5 tips for successful moderate exercise

What is moderate exercise, anyway? The American Heart Association (AHA) recommends 150 minutes of moderate exercise every week—activities that make you break a sweat, but don’t leave you feeling out of breath. The health benefits are many, but getting started (and staying motivated) can be hard for busy, busy parents. According to the article Getting Started (on the AHA’s website, making regular exercise a part of your life is easier if you:

1. Ditch the boredom. Do activities you enjoy—skiing, brisk walking, yoga, bicycling. And mix it up! Getting or staying in shape doesn’t have to mean hitting the gym every night after work. Get a friend to join you for a walk one day, then go to a dance class the next. If you like what you’re doing, you stand a better chance of coming back for more.

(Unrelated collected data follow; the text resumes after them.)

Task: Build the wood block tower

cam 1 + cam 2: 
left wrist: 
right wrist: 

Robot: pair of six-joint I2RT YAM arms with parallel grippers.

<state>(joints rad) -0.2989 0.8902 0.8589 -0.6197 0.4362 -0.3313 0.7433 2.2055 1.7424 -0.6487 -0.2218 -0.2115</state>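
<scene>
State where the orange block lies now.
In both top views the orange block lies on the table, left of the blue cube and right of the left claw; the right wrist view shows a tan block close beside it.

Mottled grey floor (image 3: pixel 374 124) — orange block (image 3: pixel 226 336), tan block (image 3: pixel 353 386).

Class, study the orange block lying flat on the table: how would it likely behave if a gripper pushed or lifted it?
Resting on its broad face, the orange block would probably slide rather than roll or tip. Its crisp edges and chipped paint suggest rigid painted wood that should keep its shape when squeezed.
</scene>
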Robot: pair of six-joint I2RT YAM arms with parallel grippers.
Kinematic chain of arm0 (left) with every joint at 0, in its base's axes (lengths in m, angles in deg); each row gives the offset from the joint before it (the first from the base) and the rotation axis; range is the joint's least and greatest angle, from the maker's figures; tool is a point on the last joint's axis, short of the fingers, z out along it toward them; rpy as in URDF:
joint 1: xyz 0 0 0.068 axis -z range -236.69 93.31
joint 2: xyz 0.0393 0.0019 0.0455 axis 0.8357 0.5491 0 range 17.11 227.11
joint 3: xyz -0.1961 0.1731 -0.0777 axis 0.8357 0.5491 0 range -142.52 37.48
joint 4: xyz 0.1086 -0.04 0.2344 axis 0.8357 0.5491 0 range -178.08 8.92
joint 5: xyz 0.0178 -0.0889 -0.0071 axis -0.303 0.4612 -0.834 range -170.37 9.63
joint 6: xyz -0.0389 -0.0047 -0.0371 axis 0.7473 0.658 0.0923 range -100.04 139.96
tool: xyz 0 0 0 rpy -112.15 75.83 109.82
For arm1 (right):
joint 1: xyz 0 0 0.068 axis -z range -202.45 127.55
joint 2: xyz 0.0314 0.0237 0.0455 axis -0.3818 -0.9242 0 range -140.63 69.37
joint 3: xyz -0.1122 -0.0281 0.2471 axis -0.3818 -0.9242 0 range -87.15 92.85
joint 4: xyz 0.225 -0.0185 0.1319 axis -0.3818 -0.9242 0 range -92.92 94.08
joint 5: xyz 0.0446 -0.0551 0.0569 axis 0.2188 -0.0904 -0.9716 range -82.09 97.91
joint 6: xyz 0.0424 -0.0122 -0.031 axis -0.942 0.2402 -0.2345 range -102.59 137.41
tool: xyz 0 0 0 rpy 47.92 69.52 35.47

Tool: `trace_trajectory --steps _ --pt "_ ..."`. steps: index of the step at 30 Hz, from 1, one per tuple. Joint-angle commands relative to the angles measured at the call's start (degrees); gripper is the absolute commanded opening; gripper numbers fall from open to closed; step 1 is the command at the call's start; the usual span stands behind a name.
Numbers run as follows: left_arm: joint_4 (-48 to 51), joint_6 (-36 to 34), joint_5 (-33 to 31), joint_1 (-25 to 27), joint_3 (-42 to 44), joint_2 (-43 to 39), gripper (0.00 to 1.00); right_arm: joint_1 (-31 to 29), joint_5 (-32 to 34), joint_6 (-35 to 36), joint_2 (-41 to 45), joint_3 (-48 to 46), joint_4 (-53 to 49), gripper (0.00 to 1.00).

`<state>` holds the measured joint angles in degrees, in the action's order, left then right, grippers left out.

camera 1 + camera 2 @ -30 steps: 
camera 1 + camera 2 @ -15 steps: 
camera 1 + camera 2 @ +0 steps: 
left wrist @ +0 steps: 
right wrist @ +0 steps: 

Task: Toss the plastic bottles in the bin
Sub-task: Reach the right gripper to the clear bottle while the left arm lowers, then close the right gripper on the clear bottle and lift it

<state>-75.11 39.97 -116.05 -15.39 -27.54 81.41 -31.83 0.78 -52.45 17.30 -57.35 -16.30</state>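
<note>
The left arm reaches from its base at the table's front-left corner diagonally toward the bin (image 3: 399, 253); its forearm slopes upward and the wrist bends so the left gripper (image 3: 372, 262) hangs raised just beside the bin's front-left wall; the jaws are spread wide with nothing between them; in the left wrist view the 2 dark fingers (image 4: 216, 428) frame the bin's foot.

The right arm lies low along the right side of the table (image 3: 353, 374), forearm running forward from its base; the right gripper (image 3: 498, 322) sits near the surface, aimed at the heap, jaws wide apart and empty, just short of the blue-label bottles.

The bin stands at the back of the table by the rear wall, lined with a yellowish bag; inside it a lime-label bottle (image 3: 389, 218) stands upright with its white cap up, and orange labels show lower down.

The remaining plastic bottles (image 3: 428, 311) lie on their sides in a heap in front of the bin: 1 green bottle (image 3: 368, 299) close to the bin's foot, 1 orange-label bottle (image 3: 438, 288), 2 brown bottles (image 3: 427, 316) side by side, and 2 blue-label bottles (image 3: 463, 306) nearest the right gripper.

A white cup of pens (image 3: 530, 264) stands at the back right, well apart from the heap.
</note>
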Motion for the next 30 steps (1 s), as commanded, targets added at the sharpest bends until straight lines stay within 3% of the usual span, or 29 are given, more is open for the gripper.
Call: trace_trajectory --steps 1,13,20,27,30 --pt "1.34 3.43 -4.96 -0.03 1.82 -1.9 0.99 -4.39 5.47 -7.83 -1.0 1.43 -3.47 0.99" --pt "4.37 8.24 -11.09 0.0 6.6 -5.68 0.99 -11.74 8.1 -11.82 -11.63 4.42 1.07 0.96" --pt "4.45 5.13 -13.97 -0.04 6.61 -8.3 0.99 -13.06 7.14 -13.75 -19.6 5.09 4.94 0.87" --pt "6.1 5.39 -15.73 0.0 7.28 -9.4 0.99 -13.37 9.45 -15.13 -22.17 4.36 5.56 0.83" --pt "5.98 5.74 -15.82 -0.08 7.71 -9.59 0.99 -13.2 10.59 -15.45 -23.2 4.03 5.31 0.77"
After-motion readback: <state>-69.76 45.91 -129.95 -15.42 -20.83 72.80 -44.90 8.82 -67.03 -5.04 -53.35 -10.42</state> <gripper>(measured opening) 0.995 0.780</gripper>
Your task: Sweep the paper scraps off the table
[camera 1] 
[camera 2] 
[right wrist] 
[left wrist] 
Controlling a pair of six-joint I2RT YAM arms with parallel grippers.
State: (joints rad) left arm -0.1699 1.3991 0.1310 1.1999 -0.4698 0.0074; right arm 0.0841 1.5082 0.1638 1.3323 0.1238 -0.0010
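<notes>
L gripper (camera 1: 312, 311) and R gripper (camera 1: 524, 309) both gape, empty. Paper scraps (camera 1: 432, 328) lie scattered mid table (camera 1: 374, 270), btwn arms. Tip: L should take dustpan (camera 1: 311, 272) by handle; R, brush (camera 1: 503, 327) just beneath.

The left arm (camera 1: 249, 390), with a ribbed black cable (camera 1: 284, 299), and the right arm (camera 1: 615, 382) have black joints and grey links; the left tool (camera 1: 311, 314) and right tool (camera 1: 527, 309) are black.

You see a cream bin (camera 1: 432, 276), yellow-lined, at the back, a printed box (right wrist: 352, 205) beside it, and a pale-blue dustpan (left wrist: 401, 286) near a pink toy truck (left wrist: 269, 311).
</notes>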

2. Make the time. You’re more likely to remember to exercise if you schedule it into your day.

3. Dress matters. Wear the right clothing for the activity of your choice and you’ll be more comfortable (and more likely to stay with it).

4. Be reasonable. Sometimes you’ll miss a session. Sometimes you won’t feel up to it. Go easy on yourself, and if you fall short of your expectations, try again another time.

5. Track it. Keep an activity log so you have a record of what you’ve done, for how long and how you felt afterward. Being able to look back on how far you’ve come is a powerful motivator.